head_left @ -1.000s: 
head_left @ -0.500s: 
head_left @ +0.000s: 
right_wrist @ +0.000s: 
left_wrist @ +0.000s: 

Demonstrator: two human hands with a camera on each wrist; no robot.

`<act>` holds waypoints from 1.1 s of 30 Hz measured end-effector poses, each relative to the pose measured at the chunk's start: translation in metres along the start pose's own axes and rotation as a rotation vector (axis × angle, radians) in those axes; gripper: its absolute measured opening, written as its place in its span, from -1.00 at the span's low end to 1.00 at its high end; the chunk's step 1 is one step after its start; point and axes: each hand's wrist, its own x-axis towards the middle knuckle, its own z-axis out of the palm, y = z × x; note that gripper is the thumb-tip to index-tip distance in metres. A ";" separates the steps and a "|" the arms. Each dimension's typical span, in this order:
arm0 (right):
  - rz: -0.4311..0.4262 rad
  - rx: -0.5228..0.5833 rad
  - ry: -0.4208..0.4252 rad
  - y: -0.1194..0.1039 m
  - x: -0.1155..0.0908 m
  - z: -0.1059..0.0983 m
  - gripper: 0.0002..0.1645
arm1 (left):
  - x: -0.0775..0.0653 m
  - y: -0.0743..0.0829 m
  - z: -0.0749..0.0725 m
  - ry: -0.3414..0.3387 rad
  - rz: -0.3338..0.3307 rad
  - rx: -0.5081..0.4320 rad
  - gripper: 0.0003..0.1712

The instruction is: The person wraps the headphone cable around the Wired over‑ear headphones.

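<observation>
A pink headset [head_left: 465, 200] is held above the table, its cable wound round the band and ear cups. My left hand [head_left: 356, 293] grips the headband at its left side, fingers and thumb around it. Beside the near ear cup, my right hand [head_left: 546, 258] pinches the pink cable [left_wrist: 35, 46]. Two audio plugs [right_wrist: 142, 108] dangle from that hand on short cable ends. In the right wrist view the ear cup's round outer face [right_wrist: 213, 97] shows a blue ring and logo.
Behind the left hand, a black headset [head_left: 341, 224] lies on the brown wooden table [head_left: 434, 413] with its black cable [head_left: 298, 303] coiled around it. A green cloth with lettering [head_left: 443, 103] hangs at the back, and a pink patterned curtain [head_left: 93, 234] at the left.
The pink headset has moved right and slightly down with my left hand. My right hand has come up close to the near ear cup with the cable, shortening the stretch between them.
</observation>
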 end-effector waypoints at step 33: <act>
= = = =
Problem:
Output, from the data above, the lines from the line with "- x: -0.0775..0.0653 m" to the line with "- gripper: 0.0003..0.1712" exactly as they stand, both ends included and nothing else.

Output below:
  - x: -0.0775..0.0653 m
  - y: -0.0743..0.0829 m
  - z: -0.0749..0.0725 m
  - ry: -0.3414..0.3387 rad
  - rz: -0.3338..0.3307 rad
  - rx: -0.5081..0.4320 rad
  - gripper: 0.0003..0.1712

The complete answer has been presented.